L’échec de la réussite
    Tout d’abord, les deux grandes guerres ne se singularisent pas par leur extrême violence mais par le changement de nature de cette violence. L’entêtement quasi suicidaire (“jusqu’au boutisme” ), le passage du combat militaire au massacre des populations civiles, enfin la technicité qui semble échapper à la volonté humaine et faire oublier les finalités de l’affrontement. Que la 2ème guerre se termine par le largage de bombes atomiques est symbolique de cette évolution, qui se poursuit avec la course aux armements pendant la guerre froide et la sophistication des interventions militaires contemporaines qui s’assimilent à des guerres virtuelles. La déshumanisation des affrontements a une double conséquence. En interne cela fait douter des valeurs dont on pensait qu’elles permettraient le progrès des comportements humains, alors que nous avons fini par sombrer dans les pires des barbaries. A l’extérieur, l’Europe n’est perçue que comme une force de frappe matérielle et son message humaniste est dénoncé désormais comme un voile hypocrite camouflant une simple volonté de domination égoïste.
  Mais ce qui vaut sur le plan militaire vaut aussi sur le plan culturel. La révolution industrielle marque un tournant. L’extraordinaire progrès technique et matériel qu’elle génère fait que désormais la diffusion est elle aussi technique et matérielle et non plus idéologique et éthique. Et, pour reprendre la thèse de Jacques Ellul, la technique s’autonomise et évolue hors de toute maîtrise et finalité politique ou éthique. La notion d’innovation (sans finalité) se substitue à celle de progrès (finalisé). L’œuvre est remplacée par la marchandise. L’évaluation de toute chose est quantitative et financière et non qualitative et éthique. Le moteur à produire des valeurs (humaines) s’est transformé en moteur à produire de la valeur (marchande). La dernière grande pensée européenne, le socialisme, date du XIXème siècle. Usée et pervertie, elle se voit contestée par une pensée qui la précédait et contre laquelle elle se battait, le libéralisme économique. Conjugaison tétanisante d’extrêmes bouleversements techniques et d’une pensée figée.
   Le modèle européen n’est donc plus que matériel. Deux conséquences. D’une part, ce modèle se diffuse plus vite et plus facilement. De fait la technique, la production et la consommation mondiale se sont rapidement “européanisées” ou occidentalisées, pour y inclure l’Amérique du Nord. Mais alors l’Europe ne présente plus dans ce domaine la moindre originalité. D’autre part, cette européanisation matérielle se double, au contraire de l’affirmation d’identités culturelles, qui manifestent un rejet du modèle humaniste européen, qui, en contradiction avec le développement matériel et l’exacerbation de la compétition marchande égoïste, n’est plus crédible.

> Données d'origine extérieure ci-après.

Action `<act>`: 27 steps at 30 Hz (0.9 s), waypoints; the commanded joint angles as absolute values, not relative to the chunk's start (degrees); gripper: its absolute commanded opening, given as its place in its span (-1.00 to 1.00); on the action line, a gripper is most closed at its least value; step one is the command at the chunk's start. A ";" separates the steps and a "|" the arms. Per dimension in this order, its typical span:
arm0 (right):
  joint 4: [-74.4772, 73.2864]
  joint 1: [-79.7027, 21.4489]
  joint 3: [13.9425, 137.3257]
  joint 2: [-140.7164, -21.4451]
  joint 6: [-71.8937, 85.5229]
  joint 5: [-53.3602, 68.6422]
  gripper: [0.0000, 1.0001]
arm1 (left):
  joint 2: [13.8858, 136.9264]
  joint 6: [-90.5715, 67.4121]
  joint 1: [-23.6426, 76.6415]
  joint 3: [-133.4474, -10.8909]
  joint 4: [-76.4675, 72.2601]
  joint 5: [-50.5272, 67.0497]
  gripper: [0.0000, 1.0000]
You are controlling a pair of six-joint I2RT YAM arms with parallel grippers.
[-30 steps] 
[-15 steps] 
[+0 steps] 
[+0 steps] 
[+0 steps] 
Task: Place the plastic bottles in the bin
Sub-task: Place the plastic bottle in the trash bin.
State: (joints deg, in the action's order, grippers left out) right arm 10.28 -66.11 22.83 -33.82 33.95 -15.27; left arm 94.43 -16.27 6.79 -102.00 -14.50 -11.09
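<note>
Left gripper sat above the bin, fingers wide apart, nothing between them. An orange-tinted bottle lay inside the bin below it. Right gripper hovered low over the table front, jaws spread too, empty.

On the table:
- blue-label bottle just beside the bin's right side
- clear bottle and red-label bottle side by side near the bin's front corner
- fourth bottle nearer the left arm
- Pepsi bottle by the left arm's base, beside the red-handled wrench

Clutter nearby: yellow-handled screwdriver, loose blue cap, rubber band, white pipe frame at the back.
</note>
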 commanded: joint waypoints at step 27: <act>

   L’Europe est-elle donc menacée d’être à son tour dominée et sous influence ? Rien de moins sûr. Que les marchandises que nous consommons soient produites en Chine par exemple ne nous fera pas devenir culturellement chinois, pas plus que l’introduction de ces produits en Chine n’y  ont favorisé l’introduction de la démocratie et des droits de l’Homme. Cependant, dans cette compétition essentiellement matérielle, l’Europe se retrouve limitée à sa réalité physique, énoncée par Valéry, c’est-à-dire un nain géographique et démographique.
   L’Europe pourra-t-elle jouer dans l’avenir un rôle déterminant pour faire prévaloir ces valeurs humanistes ? Peut-être, mais à condition de sortir du fantasme de la puissance homogène et pacifiée, en contradiction avec les caractéristiques, énoncées plus haut, qui la rendaient universelle. Fantasme bien représenté par la construction européenne actuelle, fondée essentiellement sur des bases économiques, obsédée par l’unification, la pacification et l’extension territoriale. Devenir la Suisse mondiale, protégée dans son bien-être et sa neutralité, ou se noyer dans un ensemble mondial où sa voix sera proportionnelle à sa force physique, c’est-à-dire égale à un murmure, semble être aujourd’hui l’alternative. C’est que la solution n’est pas dans la manière de se situer par rapport à l’extérieur, mais dans  la capacité de retrouver, à l’intérieur, l’énergie créatrice d’idées à partir de pôles intellectuels qui brisent  justement l’homogénéité stérilisante de la masse.